▶ _WHAT YOU SHOULD DO_: Transcribe the data that follows precisely, omitting nothing.

▶ _THE DATA_:

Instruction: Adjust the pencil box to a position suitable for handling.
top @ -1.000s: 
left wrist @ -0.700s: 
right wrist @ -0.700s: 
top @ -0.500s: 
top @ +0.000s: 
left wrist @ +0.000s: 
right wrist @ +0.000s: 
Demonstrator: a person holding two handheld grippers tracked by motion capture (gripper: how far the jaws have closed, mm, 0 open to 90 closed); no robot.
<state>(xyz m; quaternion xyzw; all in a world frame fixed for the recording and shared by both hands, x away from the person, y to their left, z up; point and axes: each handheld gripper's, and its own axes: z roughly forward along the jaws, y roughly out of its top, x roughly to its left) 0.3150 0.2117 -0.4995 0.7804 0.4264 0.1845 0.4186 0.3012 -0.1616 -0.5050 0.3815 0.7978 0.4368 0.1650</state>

▶ _RESPONSE_:
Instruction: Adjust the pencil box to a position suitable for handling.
top @ -1.000s: 
left wrist @ -0.700s: 
right wrist @ -0.700s: 
top @ -0.500s: 
top @ +0.000s: 
left wrist @ +0.000s: 
right wrist @ +0.000s: 
Demonstrator: a person holding two handheld grippers tracked by motion capture (gripper: how far the jaws have closed, mm, 0 open to 90 closed); no robot.
<state>(xyz m; quaternion xyzw; all in a world frame fixed for the recording and shared by both hands, x away from the person, y to their left, z up; point and axes: each handheld gripper's, and its own axes: z roughly forward along the jaws, y roughly out of its top, x roughly to its left) 0.3150 0.2117 -0.4995 0.7804 0.4264 0.1845 0.4186 0.3012 -0.1616 -0.5050 0.3815 0.7978 0.4368 0.1650</state>

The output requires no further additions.